Frontières bureaucratiques : comment un dissident de Hong Kong a failli être expulsé de Heathrow

L'ancien leader de l'opposition Wu Chi-wai a survécu à cinq ans de prison, pour être ensuite détenu par des fonctionnaires des frontières britanniques qui ont apparemment manqué la note diplomatique.

Bureaucratic Borders: How a Hong Kong Dissident Nearly Faced Deportation from Heathrow

Survivre cinq ans dans une prison de Hong Kong pour subversion est apparemment une préparation insuffisante pour une rencontre avec la force frontalière britannique. Lorsque Wu Chi-wai, 63 ans, est arrivé à l'aéroport d'Heathrow de Londres mercredi dernier, l'ancien dirigeant du Parti démocratique de Hong Kong, aujourd'hui disparu, n'a pas été accueilli comme un dissident persécuté. Au lieu de cela, il a été détenu pendant près de dix heures et l'entrée lui a été initialement refusée. Les fonctionnaires ont jugé qu'il ne se qualifiait pas comme un véritable visiteur, ne lui accordant que sept jours sur le sol britannique avant qu'il ne soit tenu de se présenter à l'aéroport pour être expulsé.

Cette hostilité bureaucratique contredit les assurances explicites reçues par Wu avant son départ. Ayant consulté le consulat général britannique à Hong Kong, il lui aurait été dit que ses projets de voyage ne rencontreraient aucun obstacle. Le personnel consulaire avait même promis d'expliquer son casier judiciaire politique et son itinéraire aux agents des frontières. Clairement, ce message a été perdu en cours de route. Wu, qui voyageait avec un passeport de citoyen britannique (outre-mer), avait simplement l'intention de rendre visite à sa femme et à son fils. Le couple s'était installé en Grande-Bretagne en 2022 et 2023, laissant la famille dépendre de lettres mensuelles et d'appels téléphoniques pendant son incarcération.

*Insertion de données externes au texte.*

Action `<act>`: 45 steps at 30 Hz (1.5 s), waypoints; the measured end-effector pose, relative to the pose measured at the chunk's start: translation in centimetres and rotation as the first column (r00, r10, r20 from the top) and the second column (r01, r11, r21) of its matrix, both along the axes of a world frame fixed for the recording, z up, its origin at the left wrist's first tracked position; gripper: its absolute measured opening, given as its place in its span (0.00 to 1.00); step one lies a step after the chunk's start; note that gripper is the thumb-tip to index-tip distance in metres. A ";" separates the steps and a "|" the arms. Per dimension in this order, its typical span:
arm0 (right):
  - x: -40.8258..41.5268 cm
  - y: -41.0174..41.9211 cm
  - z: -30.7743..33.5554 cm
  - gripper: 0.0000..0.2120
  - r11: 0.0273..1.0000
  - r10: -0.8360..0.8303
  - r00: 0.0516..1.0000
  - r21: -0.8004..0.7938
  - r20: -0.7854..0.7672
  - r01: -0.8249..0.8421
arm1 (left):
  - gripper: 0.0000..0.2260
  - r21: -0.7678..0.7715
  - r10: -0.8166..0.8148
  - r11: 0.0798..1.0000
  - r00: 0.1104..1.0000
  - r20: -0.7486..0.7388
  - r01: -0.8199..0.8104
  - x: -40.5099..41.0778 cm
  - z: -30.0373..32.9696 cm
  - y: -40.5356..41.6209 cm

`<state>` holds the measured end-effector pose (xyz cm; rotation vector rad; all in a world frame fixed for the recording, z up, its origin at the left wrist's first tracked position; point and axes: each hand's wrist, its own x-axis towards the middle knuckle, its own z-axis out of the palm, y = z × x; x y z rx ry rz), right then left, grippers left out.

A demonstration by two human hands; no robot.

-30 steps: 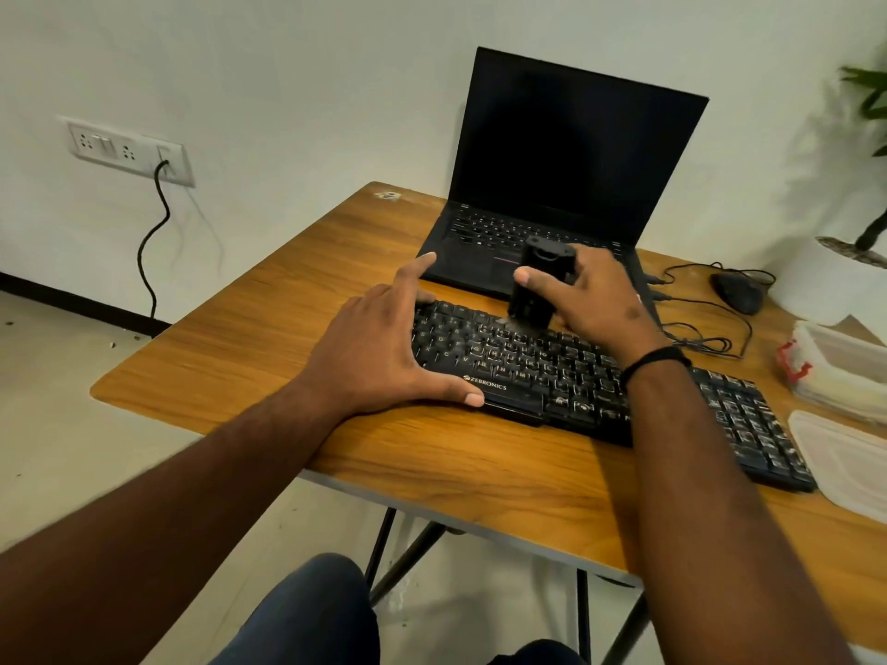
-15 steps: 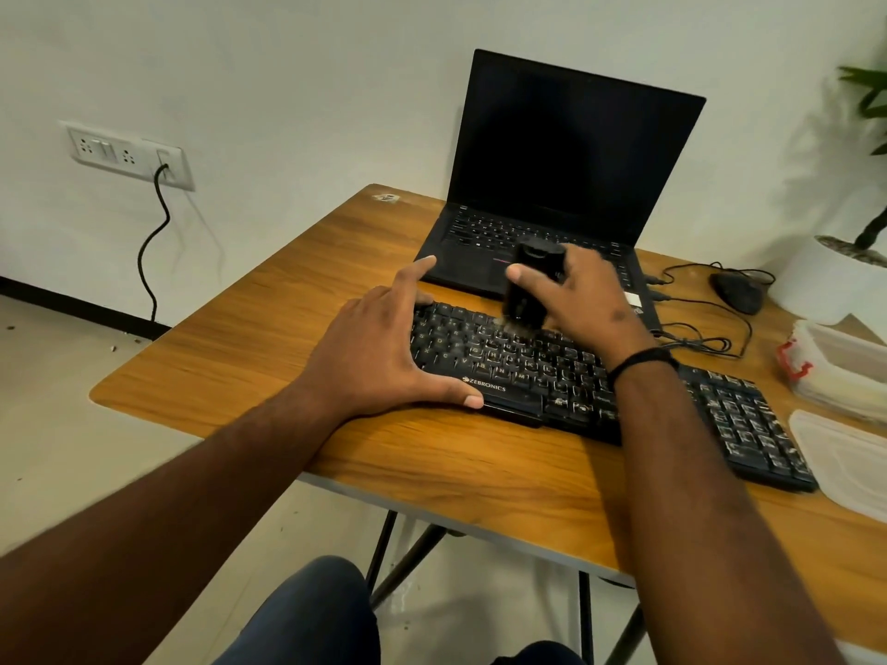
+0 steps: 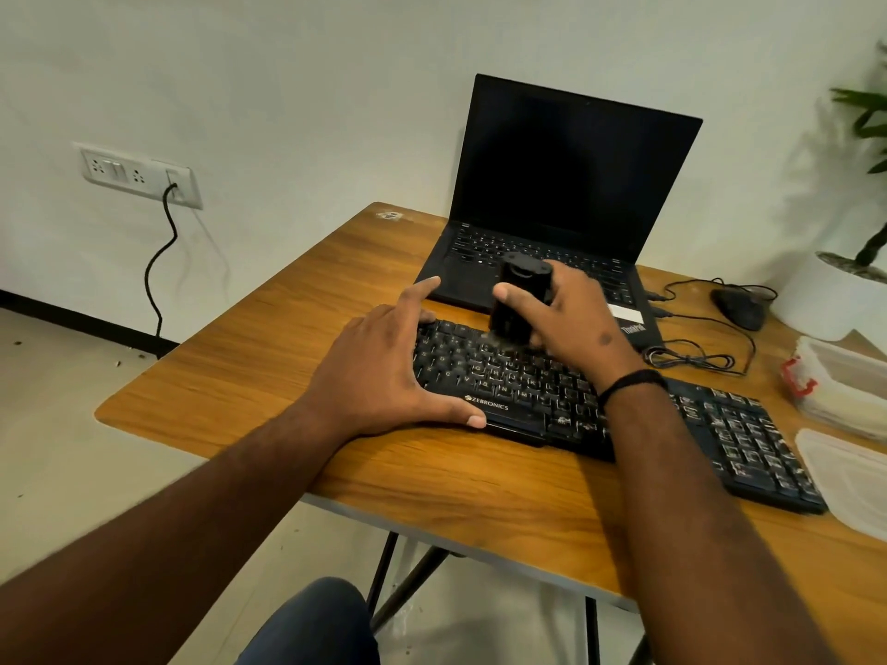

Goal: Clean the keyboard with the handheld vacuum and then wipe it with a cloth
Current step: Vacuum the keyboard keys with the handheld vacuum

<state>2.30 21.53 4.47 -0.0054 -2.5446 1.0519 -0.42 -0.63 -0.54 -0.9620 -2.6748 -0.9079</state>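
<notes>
From the head view, the vacuuming step is in hand: the right hand [image 3: 573, 324] wraps its fingers round the handheld vacuum [image 3: 518, 300], standing upright with its mouth on the upper key rows of the keyboard [image 3: 624, 405], which lies on the bench [image 3: 288, 338]. The left hand [image 3: 384, 367], fingers spread, braces the keyboard's left end. Next, sweeping rightward seems called for. The nozzle is blurred, and no cloth shows, perhaps out of frame.

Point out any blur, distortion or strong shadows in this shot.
Head view: the vacuum base smears with motion over the keyboard; the wide lens bows the table edges; the plant casts a soft shadow on the wall; the laptop screen is dark, glare-free.
</notes>
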 end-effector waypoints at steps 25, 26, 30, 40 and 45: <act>0.4 3.8 -0.2 0.10 0.812 -0.559 0.753 -0.416 -0.348 0.410 | 0.66 0.000 -0.075 0.997 0.997 0.011 0.075 -0.3 -0.1 -0.4; 0.4 3.8 -0.4 0.10 0.827 -0.528 0.782 -0.409 -0.332 0.385 | 0.65 -0.005 -0.077 0.997 0.997 0.010 0.077 -0.3 -0.1 -0.4; 0.5 2.4 -1.4 0.08 0.933 -0.309 0.921 -0.263 -0.237 0.245 | 0.60 -0.084 -0.140 0.987 0.990 -0.012 0.138 -0.4 0.1 -0.7; 0.1 1.8 -1.9 0.13 0.970 -0.163 0.979 -0.203 -0.122 0.136 | 0.24 0.062 -0.504 0.858 0.811 0.298 0.510 -7.7 5.8 2.3; 0.1 2.4 -1.9 0.15 0.941 -0.280 0.944 -0.245 -0.173 0.234 | 0.06 0.196 -0.486 0.872 0.845 0.224 0.449 -11.7 5.6 4.9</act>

En tant que l'une des figures éminentes connues sous le nom des 47 de Hong Kong, Wu a été libéré en juin après avoir purgé une longue peine résultant d'un procès très controversé sur la sécurité nationale. Il reste l'un des visages les plus reconnaissables d'un mouvement pro-démocratie que Pékin a complètement démantelé. Malgré les spéculations médiatiques, l'ancien leader de l'opposition nie fermement toute intention de demander l'asile politique au Royaume-Uni. Son utilisation d'un passeport BNO, un document délivré aux résidents permanents avant la rétrocession de 1997 à la Chine, garantit généralement un séjour sans visa de six mois.

Après un week-end d'incertitude et de lobbying de la part de groupes de défense, la force frontalière britannique a brusquement changé de position lundi. Wu a obtenu le séjour standard de six mois, évitant un embarras diplomatique. L'organisation de défense des droits Hong Kong Watch a exprimé son soulagement, soulignant qu'un militant de premier plan n'aurait jamais dû être menacé d'expulsion vers la ville même qui l'avait emprisonné. Cet incident met en lumière un grave manque de coordination au sein de l'appareil administratif britannique, surtout compte tenu des objectifs plus larges de l'État en matière d'immigration.

Depuis 2021, Londres a activement encouragé la relocalisation des Hongkongais fuyant la répression continentale, en établissant un programme de visas qui offre une voie vers la citoyenneté. Plus de 230 000 personnes ont obtenu ces visas, et près de 170 000 se sont déjà installées dans le pays. Interrogé sur les frictions à la frontière, le ministère de l'Intérieur britannique a refusé de discuter des détails de l'affaire. Un porte-parole s'est contenté d'offrir une réassurance générique, déclarant que "le gouvernement britannique reste inébranlable dans son soutien à la communauté de Hong Kong au Royaume-Uni". Pendant ce temps, un porte-parole du gouvernement de Hong Kong a confirmé n'avoir reçu aucune demande d'assistance concernant cette affaire.